Professor Vasenev: The issue of uncompensated loss of soil macro- and micronutrients is actively discussed and, in general, deeply understood by Russian experts specialized in plant nutrition, agrochemistry, soil science, agroecology, agriculture, crop and fertilizer production.

Unfortunately, the effectiveness of fertilizer application leaves room for improvement. If in our best farms their payback can be close to the world's highest payback rates for mineral fertilizers, then in general, it legs behind them by 1.5-2 times in most regions.

Along with objective reasons, the relatively low and unstable payback of fertilizer use is affected by a large regional diversity of the country’s soil cover, an increased inter-field diversity of soil fertility of large lands, a growing uncertainty in forecasting yields and seasonal dynamics of weather conditions as a result of global climate change.

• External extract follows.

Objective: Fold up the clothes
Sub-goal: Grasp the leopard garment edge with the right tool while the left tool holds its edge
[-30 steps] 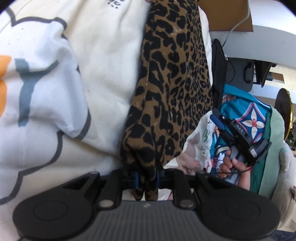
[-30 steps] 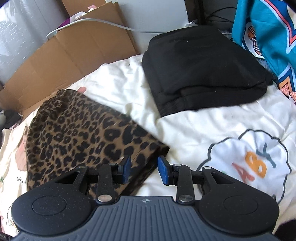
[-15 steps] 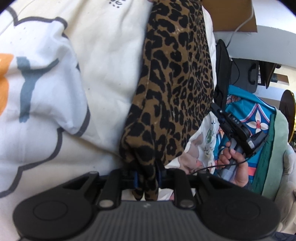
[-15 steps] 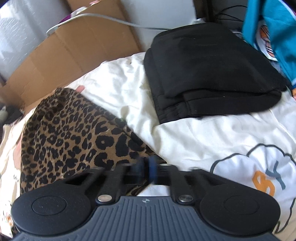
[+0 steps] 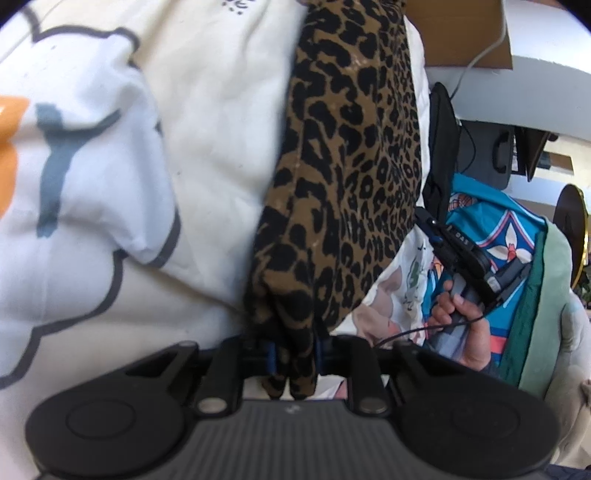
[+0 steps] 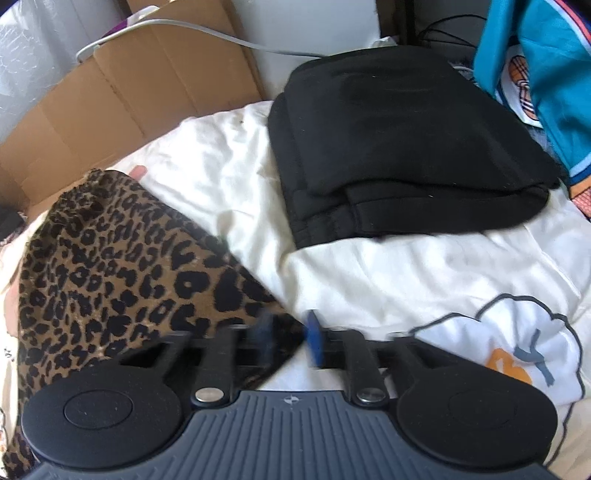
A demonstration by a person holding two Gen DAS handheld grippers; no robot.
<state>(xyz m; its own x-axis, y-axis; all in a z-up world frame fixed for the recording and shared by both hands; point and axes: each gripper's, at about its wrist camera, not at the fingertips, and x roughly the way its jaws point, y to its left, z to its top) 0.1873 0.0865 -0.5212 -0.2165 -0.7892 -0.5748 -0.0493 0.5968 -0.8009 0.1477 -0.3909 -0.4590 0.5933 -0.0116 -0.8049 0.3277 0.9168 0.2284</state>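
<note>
A leopard-print garment (image 5: 351, 177) lies folded on a white bedsheet (image 5: 207, 122) with a cloud print. My left gripper (image 5: 295, 354) is shut on the garment's near end, and cloth bunches between its blue pads. In the right wrist view the same garment (image 6: 122, 273) spreads to the left. My right gripper (image 6: 290, 336) is open, its blue pads apart at the garment's near right corner, which lies between them. In the left wrist view the right gripper (image 5: 428, 221) sits at the garment's right edge, held by a hand (image 5: 461, 317).
A folded black garment (image 6: 399, 147) lies on the sheet (image 6: 369, 273) at the back right. A teal patterned cloth (image 6: 546, 74) hangs at the far right. Flattened cardboard (image 6: 129, 96) and a grey cable (image 6: 221, 33) stand behind the bed. A green cushion (image 5: 546, 295) lies beside the person.
My right gripper shut at the garment's corner half a second ago, and its pads are now apart again and blurred. The left gripper keeps its hold and has barely moved.
</note>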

The backlog of Russia in the development of modern systems of agroecological monitoring and modeling of the production process is no less significant. However, this is the basis of a rapidly updated knowledge base of regionally adapted decision support systems for agroecological optimization of designed farming systems and operational adjustment of flexible elements of agricultural technologies.

Without their active development and implementation in day-to-day work by both large companies and innovation-oriented farmers, it is impossible for responsible persons, who make management, planning and technological decisions in practical farming and crop production, to achieve a full and functional understanding of future-oriented tasks of agroecological plant nutrition optimization.

How does the Timiryazev Academy team contribute to solving this hot-button issue?

Professor Vasenev: The World-Class Scientific Center "Agrotechnologies of the future”, established in 2020 at the Timiryazev Academy, contributes to the active integration of the country's leading specialists in soil science, agroecology, agriculture, plant nutrition, agrochemistry, crop and fertilizer production in solving this hot-button issue.

Annually, self-learning intelligent decision support systems (DSS) for agroecological optimization of adaptive farming systems and regionally distributed agroecological IoT (Internet of Things) monitoring systems, which are gradually developed at the University, go through verification tests at representative test sections of the Field Experimental Station of the University, the Federal Agrarian Research Center of the South-East, Samara Research Agriculture Institute named after N .M. Tulaykov (Samara Federal Scientific Center) and the Federal Scientific Center for Biological Systems and Agrotechnologies of the Russian Academy of Sciences.

How is the cooperation between the Timiryazev Academy and FAO developing? What has already been done and what should be improved in the future?

Professor Vasenev: The actively developing cooperation between the Timiryazev Academy, the FAO Liaison Office with the Russian Federation, the FAO Global Soil Partnership, and the FAO Eurasian Soil Partnership has a rich history, good practical results, and prospects for further development.

In the last five years, we have carried out a joint project for the modernization of the V.R. Williams’ Soil and Agronomic Museum with the digitization of the richest collection of soil monoliths, hold the first broad celebration of the World Soil Day in Russia, annual round tables and webinar forums on the broadest range of the most pressing food and environmental security issues of our time.

We are grateful to the friendly team of the FAO Liaison Office with the Russian Federation, headed by Oleg Kobiakov, for its constant and methodological support of our scientific research and training programs, and for the vast popularization of the best practices in agroecology, soil science, and plant nutrition.

In the future, we would like to organize joint training programs for Master’s Degree and Ph.D students, as well advanced training for representatives of countries traditionally friendly to Russia in Asia, Africa, and Latin America on Agro-ecological land use management and IoT land monitoring with verification of soil and carbon saving technologies.